Almost all of the changes in DFA that interest activists involve executive compensation. So, “say-on-pay” means investors will vote on pay as soon as 2011. It’s only an advisory vote, but portfolio managers should obviously prepare to analyze pay packages as part of their fiduciary duty. Managers that file Form 13F will then need to disclose how they vote.
And, investors will have additional information to work with in analyzing pay. DFA adds even more disclosure to the current elaborate pay tables, including how executive pay compares to company averages, and disclosure of how executives hedge their equity pay. This means more work for corporations, and more information for investors.
DFA adds some additional safeguards related to compensation.

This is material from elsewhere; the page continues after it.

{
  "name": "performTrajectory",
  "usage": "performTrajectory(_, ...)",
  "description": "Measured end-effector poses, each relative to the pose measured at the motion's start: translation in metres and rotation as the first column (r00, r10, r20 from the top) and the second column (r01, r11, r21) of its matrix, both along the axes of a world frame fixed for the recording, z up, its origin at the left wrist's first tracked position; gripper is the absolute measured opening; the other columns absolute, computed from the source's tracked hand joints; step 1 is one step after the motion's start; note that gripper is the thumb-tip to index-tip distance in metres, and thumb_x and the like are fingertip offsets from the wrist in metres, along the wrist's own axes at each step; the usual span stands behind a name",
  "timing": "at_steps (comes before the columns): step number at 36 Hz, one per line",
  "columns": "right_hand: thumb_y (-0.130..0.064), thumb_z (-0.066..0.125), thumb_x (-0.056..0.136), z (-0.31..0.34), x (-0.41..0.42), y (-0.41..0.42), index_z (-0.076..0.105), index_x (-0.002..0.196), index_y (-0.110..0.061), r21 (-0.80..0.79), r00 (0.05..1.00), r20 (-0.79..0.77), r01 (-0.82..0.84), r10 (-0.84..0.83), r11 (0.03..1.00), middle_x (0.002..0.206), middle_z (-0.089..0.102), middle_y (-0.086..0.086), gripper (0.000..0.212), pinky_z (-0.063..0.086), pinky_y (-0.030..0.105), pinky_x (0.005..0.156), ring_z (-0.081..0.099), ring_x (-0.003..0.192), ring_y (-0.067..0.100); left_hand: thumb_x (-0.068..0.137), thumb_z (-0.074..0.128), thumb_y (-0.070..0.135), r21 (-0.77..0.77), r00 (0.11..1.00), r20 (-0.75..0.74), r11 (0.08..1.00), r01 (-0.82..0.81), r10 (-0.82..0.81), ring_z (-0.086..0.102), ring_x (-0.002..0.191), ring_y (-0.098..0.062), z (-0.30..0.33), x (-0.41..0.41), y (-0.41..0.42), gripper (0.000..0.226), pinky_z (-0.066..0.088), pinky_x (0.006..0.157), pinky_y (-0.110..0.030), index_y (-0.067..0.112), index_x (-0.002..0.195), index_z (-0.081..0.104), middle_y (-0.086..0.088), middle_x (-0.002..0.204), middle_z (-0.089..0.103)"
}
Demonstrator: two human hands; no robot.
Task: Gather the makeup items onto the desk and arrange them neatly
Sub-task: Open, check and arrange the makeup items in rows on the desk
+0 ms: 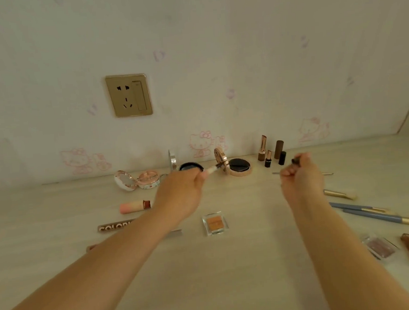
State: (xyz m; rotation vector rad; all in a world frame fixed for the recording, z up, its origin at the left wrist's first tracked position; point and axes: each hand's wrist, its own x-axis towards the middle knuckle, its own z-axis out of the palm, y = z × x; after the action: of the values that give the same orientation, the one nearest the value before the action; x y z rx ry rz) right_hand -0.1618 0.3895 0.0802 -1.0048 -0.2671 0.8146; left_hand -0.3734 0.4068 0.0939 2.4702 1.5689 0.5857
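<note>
Left hand [179, 193] grips a pale-handled brush [214, 169]; right hand [299, 174] pinches a dark cap [295, 160].

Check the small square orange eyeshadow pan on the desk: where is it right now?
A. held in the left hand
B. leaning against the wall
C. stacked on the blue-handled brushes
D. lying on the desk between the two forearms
D: the orange eyeshadow pan lies flat on the desk, between the forearms, touched by neither hand.
</note>
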Motion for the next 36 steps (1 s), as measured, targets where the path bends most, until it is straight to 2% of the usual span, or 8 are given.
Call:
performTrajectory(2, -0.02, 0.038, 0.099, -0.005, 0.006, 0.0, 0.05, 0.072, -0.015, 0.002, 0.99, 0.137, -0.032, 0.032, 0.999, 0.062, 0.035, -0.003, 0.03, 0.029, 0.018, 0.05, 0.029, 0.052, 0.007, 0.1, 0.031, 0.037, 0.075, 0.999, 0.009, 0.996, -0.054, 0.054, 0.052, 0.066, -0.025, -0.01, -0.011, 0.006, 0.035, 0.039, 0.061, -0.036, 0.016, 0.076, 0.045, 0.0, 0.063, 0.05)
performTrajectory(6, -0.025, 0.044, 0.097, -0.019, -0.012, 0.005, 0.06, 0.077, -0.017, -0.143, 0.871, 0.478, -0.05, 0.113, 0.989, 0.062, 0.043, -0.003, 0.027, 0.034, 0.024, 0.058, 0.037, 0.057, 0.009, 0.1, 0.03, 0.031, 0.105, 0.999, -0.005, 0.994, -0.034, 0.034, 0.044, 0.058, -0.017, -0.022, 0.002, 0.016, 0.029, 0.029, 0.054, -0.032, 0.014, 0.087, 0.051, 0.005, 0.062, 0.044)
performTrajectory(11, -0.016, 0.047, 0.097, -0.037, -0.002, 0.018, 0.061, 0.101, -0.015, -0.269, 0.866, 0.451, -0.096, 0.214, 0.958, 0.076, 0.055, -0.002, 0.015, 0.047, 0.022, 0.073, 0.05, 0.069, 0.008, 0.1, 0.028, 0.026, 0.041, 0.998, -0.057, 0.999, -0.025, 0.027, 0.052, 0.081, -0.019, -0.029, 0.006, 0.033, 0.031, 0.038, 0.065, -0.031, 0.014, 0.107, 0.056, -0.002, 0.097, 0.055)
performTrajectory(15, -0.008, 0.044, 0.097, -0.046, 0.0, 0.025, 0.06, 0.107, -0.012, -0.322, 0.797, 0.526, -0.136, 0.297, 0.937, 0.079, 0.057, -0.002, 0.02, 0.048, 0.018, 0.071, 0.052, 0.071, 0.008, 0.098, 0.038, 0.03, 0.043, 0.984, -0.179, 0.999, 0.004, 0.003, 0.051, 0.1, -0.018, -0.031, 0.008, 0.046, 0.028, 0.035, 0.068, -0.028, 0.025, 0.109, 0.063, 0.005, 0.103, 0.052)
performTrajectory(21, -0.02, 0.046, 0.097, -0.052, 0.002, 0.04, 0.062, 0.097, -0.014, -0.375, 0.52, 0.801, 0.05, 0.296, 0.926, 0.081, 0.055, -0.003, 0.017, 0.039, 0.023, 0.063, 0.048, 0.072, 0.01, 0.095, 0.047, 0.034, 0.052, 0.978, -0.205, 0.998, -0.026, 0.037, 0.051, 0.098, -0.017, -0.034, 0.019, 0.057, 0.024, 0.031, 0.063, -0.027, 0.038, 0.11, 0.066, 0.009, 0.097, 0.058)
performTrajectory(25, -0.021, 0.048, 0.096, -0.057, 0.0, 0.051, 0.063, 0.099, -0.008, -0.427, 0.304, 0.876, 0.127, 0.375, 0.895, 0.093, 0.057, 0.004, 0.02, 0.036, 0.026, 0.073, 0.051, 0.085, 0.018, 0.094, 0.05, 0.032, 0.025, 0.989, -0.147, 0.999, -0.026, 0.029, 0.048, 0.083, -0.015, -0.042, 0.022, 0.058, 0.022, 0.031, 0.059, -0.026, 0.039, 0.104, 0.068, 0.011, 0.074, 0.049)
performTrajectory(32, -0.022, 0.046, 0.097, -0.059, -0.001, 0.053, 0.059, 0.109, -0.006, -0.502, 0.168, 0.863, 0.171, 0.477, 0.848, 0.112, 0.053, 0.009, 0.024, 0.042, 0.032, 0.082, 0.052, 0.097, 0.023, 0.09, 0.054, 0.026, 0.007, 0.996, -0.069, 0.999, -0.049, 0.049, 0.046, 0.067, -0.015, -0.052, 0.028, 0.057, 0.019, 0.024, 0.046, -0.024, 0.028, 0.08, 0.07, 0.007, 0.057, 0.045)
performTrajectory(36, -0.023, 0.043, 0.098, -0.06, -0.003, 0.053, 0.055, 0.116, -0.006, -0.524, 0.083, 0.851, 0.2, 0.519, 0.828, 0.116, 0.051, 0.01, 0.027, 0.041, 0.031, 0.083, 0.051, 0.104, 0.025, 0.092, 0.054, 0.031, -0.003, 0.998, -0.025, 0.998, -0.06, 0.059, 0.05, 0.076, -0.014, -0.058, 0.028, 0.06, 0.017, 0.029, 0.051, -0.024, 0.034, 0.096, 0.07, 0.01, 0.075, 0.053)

It requires board compensation committees to consist entirely of independent directors, and allows these committees to hire their own advisors. It also requires corporations to adopt clawback policies related to financial restatements. Again, more work for corporations, a bit better protection for investors.
The new compensation vote does provide an interesting opportunity for activists to assess investor sentiment at a portfolio company. Suppose an activist wants to estimate prospective support for a board slate, or for one or another shareholder resolution. Today, such an investor has only rough measures, such as past votes on board candidates, shareholder resolutions, or routine other matters. Each suffers from flaws:
•Most board elections allow only an investor to either support or withhold votes for incumbents, with very few having a contested election in a given year.
•Relatively few companies have shareholder resolutions in a given year.
•Other matters, such as approval of equity pay structures or the external auditor, only rarely receive opposing votes, and seldom reveal the true extent of support for management.
Of course, the executive compensation vote also has flaws, in particular its advisory nature. Yet, it does provide another opportunity for activists to gauge investor sentiment.
Finally, DFA does require the SEC to promulgate regulations on proxy access. The SEC has already done most of the heavy lifting, and will likely issue final regulations relatively quickly, in time for 2011 annual meetings. There’s much more for investors to do with respect to proxy access, though, so we’ll post separately on the entire subject in short order.